CGFD is serving 109.65 square miles with over 60,000 residents.

Dave Kean is the Fire Chief for the City of Casa Grande. In 2021-22 Chief Kean led the fight for the City to form their own ambulance transportation service and obtain a “Certificate of Necessity” from the Arizona Department of Health. This allowed the CGFD to expand by 26 members. Just prior to that he had added a full-time Ladder company (12 new firefighters) to the Department.

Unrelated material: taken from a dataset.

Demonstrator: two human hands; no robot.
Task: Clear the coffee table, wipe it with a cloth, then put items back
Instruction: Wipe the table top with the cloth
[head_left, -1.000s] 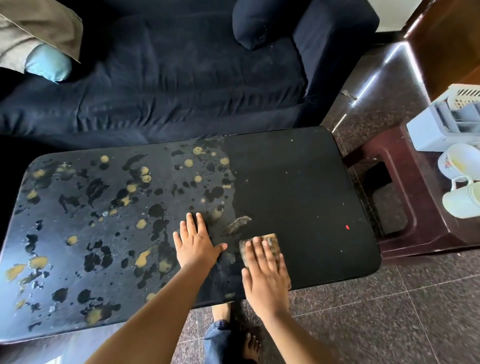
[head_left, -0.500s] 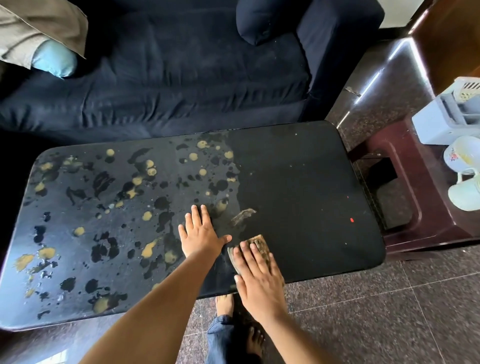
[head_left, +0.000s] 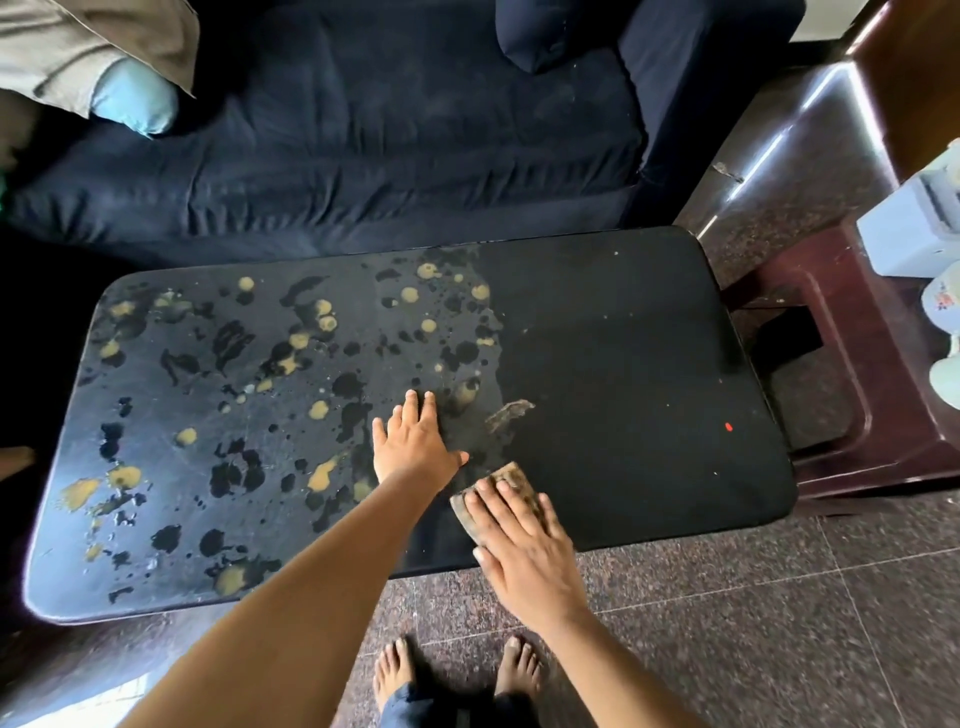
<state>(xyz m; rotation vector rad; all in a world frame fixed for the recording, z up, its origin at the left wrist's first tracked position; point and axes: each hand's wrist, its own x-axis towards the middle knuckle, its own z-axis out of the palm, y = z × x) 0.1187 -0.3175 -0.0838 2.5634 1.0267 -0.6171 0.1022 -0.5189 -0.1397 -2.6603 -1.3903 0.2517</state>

In 2023, Chief Kean got funding for a new Fire Station 503 at a cost over $13.4 million. This is the first new fire facility in over 14 years.

==Library==
The Casa Grande Public Library provides the standard services of access to reading materials, as well as some special services, including a volunteer reading club for elementary school, internet access, and a talking book program. The main library is 16000 sqft, provides 75,000 volumes, and provides 38 public access computers with internet access. The Vista Grande Public Library, a branch of the Casa Grande Library System, opened in the summer of 2009.

==City Court==
The Casa Grande Municipal Court is the judicial branch of Casa Grande City government and accepted 6,609 filings, conducted 2,486 arraignments and held 156 civil, criminal and jury trials in Fiscal Year 2006–2007.

==Notable people==
- Mike Candrea, UA Softball Coach, Olympic Softball Coach
- Eduardo C. Corral, award-winning poet and teacher
- Fred Enke, University of Arizona basketball, football and golf coach
- Fred Enke, Jr., professional football quarterback and cotton farmer
- Pablo Francisco, stand-up comedian
- Pedro E. Guerrero, photographer
- Jesus Ramos Jr., Boxer - super welterweight the WBC Interim Middleweight Champion
- Joe Jonas, pop singer, musician, actor, and dancer
- Joy Oladokun, singer-songwriter
- Lewis Storey, singer-songwriter
- Michael Sullivan, stonemason who built many structures of fieldstone in Casa Grande
- Alex Torres, guitarist

==Education==
Most of Casa Grande is in the Casa Grande Elementary School District, while a portion is in the Toltec Elementary School District. All of Casa Grande is in the Casa Grande Union High School District.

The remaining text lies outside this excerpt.